My belief, outlandish as you might say, is that Donald Trump is perhaps the antichrist.  Or at least a pawn to it.  When we're talking about the proliferation of nukes and fossil fuels in an age where the world is already dying at record speed, and so many readily embrace that which enables the acceleration of it all, suddenly it doesn't seem too outlandish anymore.

As a symptom of my disbelief at it all, I've taken down my facebook.  It's amazing, some of the stuff I see people post.  It makes me sad, angry, and at times outright disgusted.  Since leaving I've felt this feeling of peacefulness, somewhat at least.  Perhaps, to a point, ignorance really is bliss.  I may go back on it, I may not.  Originally I just wanted to take a break.

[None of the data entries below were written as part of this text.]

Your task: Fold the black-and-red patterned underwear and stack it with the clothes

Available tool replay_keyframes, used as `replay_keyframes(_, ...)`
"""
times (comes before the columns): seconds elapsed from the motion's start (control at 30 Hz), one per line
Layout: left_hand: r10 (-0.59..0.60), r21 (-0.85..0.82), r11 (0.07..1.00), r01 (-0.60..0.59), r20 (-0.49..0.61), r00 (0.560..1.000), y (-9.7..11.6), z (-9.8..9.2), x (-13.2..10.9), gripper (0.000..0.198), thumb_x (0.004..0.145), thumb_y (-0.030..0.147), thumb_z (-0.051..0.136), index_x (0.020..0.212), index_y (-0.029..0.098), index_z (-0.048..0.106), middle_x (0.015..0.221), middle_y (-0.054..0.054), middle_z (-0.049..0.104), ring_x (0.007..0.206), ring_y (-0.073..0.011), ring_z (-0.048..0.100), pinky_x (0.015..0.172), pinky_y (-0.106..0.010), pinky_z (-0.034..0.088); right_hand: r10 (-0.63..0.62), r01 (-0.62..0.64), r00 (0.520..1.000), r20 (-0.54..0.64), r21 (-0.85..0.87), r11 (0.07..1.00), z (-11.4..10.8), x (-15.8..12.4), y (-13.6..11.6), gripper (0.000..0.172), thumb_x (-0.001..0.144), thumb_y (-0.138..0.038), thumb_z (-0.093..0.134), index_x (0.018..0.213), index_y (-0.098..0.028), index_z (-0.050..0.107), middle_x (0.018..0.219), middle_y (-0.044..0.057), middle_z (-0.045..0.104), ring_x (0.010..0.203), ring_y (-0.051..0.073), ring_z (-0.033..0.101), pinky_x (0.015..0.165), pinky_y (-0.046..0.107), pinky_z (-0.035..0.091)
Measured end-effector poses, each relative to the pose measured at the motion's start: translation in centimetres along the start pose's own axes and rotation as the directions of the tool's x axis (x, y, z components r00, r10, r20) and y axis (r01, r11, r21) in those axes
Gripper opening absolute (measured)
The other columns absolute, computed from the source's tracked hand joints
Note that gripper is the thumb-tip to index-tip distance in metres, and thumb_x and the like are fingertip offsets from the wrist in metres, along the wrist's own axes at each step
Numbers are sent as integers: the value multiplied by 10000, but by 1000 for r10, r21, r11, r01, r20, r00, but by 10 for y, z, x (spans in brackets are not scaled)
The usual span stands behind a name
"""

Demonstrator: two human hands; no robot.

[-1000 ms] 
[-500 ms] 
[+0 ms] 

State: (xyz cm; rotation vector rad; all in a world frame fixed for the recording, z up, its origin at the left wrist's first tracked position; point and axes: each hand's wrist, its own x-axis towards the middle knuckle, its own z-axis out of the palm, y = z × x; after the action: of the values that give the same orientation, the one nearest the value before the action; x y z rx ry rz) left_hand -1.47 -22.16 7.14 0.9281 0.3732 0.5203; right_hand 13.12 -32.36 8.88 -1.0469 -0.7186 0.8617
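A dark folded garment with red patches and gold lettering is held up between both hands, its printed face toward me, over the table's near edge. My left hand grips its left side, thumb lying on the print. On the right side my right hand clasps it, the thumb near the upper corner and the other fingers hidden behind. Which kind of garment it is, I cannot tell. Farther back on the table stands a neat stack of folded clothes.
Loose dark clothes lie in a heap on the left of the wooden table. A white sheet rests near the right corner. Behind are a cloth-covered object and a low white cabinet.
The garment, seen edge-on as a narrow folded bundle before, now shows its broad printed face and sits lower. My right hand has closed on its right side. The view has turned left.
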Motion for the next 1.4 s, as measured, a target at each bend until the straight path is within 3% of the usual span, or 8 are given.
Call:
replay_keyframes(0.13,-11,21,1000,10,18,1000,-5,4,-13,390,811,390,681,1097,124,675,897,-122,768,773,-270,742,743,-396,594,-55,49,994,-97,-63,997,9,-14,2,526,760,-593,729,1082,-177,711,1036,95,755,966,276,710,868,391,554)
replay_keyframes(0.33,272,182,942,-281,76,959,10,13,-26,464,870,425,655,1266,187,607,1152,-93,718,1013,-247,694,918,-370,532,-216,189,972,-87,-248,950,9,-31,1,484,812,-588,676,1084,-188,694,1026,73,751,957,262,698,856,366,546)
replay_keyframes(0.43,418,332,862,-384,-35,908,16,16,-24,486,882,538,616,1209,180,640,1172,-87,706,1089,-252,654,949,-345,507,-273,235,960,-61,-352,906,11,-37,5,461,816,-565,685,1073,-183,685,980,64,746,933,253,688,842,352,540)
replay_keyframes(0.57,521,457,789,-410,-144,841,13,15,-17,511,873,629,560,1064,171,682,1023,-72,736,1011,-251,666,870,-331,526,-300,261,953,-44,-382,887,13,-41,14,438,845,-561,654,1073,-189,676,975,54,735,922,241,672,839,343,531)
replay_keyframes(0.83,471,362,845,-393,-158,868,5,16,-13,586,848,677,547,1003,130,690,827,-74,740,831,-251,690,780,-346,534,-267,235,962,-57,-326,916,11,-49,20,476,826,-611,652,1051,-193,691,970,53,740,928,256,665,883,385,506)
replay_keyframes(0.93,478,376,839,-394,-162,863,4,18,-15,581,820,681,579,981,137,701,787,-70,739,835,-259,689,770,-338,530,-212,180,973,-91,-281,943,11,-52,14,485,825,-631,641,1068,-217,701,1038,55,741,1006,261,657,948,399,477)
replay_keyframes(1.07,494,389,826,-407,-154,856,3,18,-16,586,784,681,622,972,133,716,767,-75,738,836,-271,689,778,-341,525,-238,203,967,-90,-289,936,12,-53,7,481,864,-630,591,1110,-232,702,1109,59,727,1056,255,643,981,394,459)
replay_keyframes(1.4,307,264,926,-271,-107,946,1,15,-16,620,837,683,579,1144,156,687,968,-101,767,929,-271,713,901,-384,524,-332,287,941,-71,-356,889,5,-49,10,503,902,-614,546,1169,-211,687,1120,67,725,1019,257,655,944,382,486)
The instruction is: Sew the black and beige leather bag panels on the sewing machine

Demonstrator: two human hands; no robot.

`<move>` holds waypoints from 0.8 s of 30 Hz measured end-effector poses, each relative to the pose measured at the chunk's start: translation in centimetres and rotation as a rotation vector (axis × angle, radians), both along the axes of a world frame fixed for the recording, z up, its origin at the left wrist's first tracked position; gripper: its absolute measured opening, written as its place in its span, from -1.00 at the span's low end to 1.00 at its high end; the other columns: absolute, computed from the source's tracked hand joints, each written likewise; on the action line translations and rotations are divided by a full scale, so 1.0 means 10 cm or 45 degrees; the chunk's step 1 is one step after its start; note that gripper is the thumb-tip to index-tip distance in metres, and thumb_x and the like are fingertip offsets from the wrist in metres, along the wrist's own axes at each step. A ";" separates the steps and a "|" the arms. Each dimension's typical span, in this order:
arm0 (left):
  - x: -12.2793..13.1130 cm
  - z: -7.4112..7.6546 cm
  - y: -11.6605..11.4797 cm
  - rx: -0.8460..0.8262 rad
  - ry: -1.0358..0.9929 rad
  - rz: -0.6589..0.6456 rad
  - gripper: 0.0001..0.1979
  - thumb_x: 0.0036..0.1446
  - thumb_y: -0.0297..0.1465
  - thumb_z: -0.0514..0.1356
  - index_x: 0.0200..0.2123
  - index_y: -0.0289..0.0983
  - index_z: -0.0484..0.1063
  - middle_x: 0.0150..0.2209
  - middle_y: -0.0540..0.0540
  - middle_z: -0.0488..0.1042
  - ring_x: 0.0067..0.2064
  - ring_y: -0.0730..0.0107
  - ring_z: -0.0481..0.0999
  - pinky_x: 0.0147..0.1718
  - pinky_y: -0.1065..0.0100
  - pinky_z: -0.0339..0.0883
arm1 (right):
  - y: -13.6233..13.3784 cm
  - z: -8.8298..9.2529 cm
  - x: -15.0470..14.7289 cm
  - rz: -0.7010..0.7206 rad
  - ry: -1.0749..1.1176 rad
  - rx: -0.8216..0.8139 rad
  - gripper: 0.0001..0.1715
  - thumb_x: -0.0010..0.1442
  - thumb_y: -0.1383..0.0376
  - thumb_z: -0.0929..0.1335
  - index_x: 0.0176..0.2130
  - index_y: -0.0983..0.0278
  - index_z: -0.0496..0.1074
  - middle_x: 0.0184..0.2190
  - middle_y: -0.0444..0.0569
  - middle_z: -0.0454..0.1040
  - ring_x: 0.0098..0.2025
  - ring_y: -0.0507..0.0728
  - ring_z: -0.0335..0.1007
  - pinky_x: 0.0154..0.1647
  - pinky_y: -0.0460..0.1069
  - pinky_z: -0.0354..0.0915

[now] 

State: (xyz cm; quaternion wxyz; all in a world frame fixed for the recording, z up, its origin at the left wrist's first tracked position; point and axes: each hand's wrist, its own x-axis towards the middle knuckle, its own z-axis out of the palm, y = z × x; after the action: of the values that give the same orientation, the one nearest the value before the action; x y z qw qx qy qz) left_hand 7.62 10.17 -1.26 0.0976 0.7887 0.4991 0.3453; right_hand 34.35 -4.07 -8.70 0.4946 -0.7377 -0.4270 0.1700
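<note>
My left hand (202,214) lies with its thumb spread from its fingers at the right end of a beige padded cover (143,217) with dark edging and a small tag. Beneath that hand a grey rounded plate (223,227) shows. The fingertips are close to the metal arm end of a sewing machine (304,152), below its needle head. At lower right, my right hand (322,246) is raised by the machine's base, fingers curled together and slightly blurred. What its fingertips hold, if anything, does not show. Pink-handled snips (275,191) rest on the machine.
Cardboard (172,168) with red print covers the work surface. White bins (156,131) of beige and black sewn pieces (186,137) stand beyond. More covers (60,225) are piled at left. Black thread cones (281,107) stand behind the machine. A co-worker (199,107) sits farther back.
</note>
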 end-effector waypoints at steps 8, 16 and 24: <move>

I did have another blog page where I posted my own personal things about what's going on.  I did make one last post some time ago, and it will be my last post there.  I discussed my openness about mental illness and my battles with it frequently there.  And I've decided I'm done with it.  I've concluded that keeping it to yourself really is the best way to handle it.  What I've discovered, sadly, is everyone wants to know what's wrong with you.... until they know.  Then, it's like pressing two polar opposite magnets together.  They seem to naturally push away.  I've noticed it with friends, especially co-workers, and even with medical professionals, to a point.  But I do have the support of my wife and daughter, and my family.

So as I grapple once again with the changing of medications, for the third time in the past six months, over the holidays no less, I'll sign off the year with a tinge of hope, but with the bristle of protective caution.

Because when '17 is over, I'm sure I'll look back and say, I had no clue that was coming.